> AIM OF THE EXERCISE: Search the material below for the string "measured". Return every line that holds it.

> DATA FOR THE TASK:
■ ■ ■ ■ ■
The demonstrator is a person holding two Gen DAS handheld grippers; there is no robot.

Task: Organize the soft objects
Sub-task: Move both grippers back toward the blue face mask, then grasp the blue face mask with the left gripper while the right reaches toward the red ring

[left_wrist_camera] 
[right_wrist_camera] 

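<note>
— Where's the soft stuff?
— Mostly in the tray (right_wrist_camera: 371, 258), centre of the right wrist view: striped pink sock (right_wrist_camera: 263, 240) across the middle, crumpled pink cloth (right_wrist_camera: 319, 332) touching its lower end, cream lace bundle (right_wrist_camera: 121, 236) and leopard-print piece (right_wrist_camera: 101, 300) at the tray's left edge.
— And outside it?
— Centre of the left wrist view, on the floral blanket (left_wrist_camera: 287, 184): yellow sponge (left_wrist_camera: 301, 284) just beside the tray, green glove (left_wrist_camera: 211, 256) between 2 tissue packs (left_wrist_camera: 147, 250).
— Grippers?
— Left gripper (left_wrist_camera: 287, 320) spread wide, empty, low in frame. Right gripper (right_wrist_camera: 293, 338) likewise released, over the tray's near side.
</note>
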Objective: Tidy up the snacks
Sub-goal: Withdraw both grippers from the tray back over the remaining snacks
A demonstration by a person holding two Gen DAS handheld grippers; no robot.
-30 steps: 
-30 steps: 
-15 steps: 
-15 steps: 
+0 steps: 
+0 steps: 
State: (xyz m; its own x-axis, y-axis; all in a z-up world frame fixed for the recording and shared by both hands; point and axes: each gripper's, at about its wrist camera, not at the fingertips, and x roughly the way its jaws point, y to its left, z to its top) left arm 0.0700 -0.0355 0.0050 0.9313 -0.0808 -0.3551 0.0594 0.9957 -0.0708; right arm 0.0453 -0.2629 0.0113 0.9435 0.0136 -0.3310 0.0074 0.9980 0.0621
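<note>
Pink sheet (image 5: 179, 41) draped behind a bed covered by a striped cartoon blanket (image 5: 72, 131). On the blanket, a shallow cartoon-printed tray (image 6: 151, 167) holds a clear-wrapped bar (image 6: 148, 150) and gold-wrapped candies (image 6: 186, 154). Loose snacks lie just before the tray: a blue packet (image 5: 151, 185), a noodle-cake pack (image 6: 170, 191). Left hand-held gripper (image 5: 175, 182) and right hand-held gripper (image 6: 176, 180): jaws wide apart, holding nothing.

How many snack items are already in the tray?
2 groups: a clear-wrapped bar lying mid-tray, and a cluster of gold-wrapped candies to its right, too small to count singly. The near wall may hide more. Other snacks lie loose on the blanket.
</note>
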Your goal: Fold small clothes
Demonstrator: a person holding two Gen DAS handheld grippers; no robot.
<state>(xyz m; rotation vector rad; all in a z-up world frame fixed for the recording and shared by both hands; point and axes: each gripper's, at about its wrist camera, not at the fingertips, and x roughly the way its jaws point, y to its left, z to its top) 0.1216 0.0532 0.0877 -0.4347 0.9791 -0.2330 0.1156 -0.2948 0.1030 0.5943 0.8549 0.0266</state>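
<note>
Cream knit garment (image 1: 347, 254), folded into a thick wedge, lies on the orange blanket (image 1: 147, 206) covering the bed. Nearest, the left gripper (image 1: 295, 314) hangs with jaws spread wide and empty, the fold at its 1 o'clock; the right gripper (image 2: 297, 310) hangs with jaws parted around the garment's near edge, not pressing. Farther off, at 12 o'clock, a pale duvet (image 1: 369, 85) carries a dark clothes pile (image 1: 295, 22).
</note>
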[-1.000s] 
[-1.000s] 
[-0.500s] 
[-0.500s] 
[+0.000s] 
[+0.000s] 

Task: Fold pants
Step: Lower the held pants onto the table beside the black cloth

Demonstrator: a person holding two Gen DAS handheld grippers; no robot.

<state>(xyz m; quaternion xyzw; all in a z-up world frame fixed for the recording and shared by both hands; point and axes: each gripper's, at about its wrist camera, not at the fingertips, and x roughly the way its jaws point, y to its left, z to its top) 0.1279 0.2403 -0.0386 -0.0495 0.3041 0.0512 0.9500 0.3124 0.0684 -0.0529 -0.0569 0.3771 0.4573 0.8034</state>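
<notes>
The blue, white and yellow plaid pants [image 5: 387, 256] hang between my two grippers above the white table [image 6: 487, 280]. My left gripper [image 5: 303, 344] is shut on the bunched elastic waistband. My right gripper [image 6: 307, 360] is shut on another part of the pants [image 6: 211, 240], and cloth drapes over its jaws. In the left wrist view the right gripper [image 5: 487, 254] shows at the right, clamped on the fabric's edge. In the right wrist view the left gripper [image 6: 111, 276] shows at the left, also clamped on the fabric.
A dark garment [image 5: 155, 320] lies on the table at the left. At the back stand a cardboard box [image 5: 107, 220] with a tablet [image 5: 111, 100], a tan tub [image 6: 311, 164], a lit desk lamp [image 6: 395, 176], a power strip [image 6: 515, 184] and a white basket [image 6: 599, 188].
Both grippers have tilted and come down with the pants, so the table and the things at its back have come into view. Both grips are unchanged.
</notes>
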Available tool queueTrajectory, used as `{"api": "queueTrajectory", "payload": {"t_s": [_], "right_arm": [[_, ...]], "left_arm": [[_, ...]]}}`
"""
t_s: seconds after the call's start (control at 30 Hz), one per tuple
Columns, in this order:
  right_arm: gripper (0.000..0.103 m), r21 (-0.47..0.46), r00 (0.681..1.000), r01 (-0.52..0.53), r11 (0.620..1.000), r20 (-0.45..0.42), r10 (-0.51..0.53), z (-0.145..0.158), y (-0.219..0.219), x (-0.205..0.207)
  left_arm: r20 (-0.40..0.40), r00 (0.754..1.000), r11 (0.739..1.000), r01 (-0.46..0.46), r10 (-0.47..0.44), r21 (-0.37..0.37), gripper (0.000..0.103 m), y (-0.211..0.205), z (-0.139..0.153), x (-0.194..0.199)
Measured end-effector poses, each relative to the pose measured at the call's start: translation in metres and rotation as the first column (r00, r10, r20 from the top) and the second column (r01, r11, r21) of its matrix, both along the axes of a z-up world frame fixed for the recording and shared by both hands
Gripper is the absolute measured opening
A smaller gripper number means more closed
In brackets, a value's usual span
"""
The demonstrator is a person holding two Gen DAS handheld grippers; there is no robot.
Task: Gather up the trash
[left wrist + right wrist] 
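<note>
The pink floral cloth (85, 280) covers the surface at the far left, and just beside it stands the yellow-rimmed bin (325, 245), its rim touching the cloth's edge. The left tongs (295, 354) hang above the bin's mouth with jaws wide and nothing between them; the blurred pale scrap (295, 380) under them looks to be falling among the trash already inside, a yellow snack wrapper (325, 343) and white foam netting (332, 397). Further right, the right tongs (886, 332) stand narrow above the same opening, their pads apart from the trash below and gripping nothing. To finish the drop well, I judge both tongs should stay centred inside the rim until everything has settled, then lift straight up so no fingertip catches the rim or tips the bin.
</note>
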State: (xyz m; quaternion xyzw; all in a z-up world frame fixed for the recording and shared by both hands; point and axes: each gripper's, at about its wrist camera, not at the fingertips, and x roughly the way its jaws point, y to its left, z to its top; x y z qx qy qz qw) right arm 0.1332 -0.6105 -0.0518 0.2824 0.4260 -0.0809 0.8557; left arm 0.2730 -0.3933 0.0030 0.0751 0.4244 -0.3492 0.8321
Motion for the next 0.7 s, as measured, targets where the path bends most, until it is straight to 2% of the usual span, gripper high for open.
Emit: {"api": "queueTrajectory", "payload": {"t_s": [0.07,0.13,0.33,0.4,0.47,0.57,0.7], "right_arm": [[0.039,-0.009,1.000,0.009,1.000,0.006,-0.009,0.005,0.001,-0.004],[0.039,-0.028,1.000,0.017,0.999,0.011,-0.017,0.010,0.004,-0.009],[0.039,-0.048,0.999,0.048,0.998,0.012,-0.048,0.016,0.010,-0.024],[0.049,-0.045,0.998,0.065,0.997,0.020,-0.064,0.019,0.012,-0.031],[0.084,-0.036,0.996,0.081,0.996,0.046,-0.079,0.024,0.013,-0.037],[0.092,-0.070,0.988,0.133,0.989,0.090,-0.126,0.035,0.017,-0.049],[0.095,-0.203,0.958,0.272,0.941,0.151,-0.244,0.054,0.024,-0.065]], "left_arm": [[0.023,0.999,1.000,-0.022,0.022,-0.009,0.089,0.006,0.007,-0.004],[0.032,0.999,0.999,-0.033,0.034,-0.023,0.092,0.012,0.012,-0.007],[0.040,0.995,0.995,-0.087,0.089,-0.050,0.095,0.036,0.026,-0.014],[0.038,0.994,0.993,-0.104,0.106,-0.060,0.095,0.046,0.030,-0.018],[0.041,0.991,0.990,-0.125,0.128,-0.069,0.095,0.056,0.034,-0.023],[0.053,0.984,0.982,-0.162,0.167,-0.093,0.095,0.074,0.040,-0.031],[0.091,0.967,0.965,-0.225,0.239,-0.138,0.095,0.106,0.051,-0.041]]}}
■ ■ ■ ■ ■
> WRITTEN SOLUTION:
Measured end-effector poses, each relative to the pose measured at the call's start: translation in metres and rotation as the first column (r00, r10, r20 from the top) and the second column (r01, r11, r21) of its matrix, both along the axes of a z-up world frame fixed for the recording and shared by both hands
Gripper is the absolute measured opening
Motion for the next 0.7 s, as measured, targets where the path bends most, until it is straight to 2% of the usual span, gripper high for open.

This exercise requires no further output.